Besides the specific factors identified by the Staff in its comment (which were included in the discussion on page 62 of the 2013 Form 20-F), the only other significant factor that accounted for the large increase in SG&A in 2013 was the inclusion of the acquired entities in our results of operations (in the case of Objet, for a full year, and for MakerBot, for part of the year). The addition of Objet added $83.8 million of SG&A, while the addition of MakerBot added $9.4 million. We believe that our initial statement in our discussion of SG&A for 2013 compared to 2012 that “the increase was driven primarily by the results of a full year in 2013 of combined operations of Stratasys, Inc. and Objet compared to only one month of combined operations in 2012 and the inclusion of MakerBot operations after the MakerBot transaction” conveys to investors the significance of these factors.

 

Results of Operations on Non-GAAP Basis, page 67

 

4.                                      While we note that columns are labeled as non-GAAP, please tell us how your current presentation, which provides an operating results discussion on a non-GAAP basis, in a manner similar to your GAAP discussion and which uses terms that are identical to GAAP terms, is appropriate. In addition, tell us how your current presentation does not attach undue prominence to this non-GAAP information, by presenting an alternate non-GAAP results of operations discussion that is similar in its presentation and format to your GAAP discussion.

 

We respectfully acknowledge the Staff’s comment. We respectfully note that our presentation of operating results on a non-GAAP basis in the 2013 Form 20-F was very important for investors’ understanding of our business in the manner in which management understood it.  In the year ended December 31, 2013, our operating results reflected, for the first time, the impact of the Stratasys-Objet merger on a full-year basis, as well as the Company’s acquisition of MakerBot, which occurred in August 2013.

 

As to the details related to our compliance with Regulation G, we respectfully note that we first presented a discussion of the GAAP/pro-forma results, and only afterwards placed the entirety of the non-GAAP results and related discussion in a separate section, thereby fulfilling the requirement that a presentation be made “with equal or greater prominence, of the most directly comparable financial measure or measures calculated and presented in accordance with GAAP.”  We respectfully believe that our use of a similar presentation and format for the non-GAAP results section was a mere convenience to investors to ease their ability to understand those results in a comprehensible format and in no way would have misled an investor to believe that those were GAAP results.
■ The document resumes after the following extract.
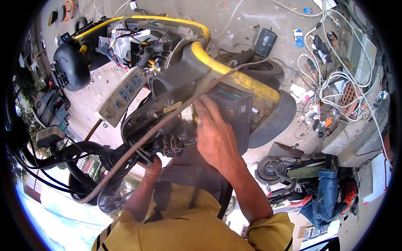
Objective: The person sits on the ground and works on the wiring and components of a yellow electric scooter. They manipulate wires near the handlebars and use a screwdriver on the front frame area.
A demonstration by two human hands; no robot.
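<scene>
An electric scooter stands before me, with its dark front panel (144,113) opened and bundles of thin wires (171,144) showing. My right hand (215,140) reaches into the opening, its fingers closed against a white connector (187,113). Beside that hand sits a black box (234,111), seemingly a battery. My left hand (153,166) is under the panel's near edge, close to the wires; its fingers are hidden. A brown cable (163,123) runs slantwise across the scooter, above the panel. A power strip (122,97) with several sockets leans at the panel's far left.
Handlebars (79,148) with cables and a mirror lie to the left. The yellow-edged footboard (142,19) holds loose parts and wires. Coiled white rope (335,81) and litter cover the ground at right, near a concrete step (347,142). Another two-wheeler (289,171) stands at lower right.
</scene>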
We furthermore included on page 70 a comprehensive table that reconciled selected non-GAAP financial measures with the directly comparable GAAP measures, as required under Regulation G.  We also preceded our first use of the terms “gross profit,” “operating income” and “net income” in our discussion of each such category on a non-GAAP basis with the words “non-GAAP”.  In future filings, to the extent that we present a discussion of non-GAAP results, we will also add the words “non-GAAP” prior to each of the sub-headings in order to further differentiate the non-GAAP related information.

 

Reconciliation of GAAP and Non-GAAP Results of operations, page 70

 

5.              We note that your Non-GAAP reconciliation includes an adjustment for deferred revenue and inventory purchase price adjustments. Please clarify how you determined these amounts. Further, indicate the acquisitions that these adjustments related to.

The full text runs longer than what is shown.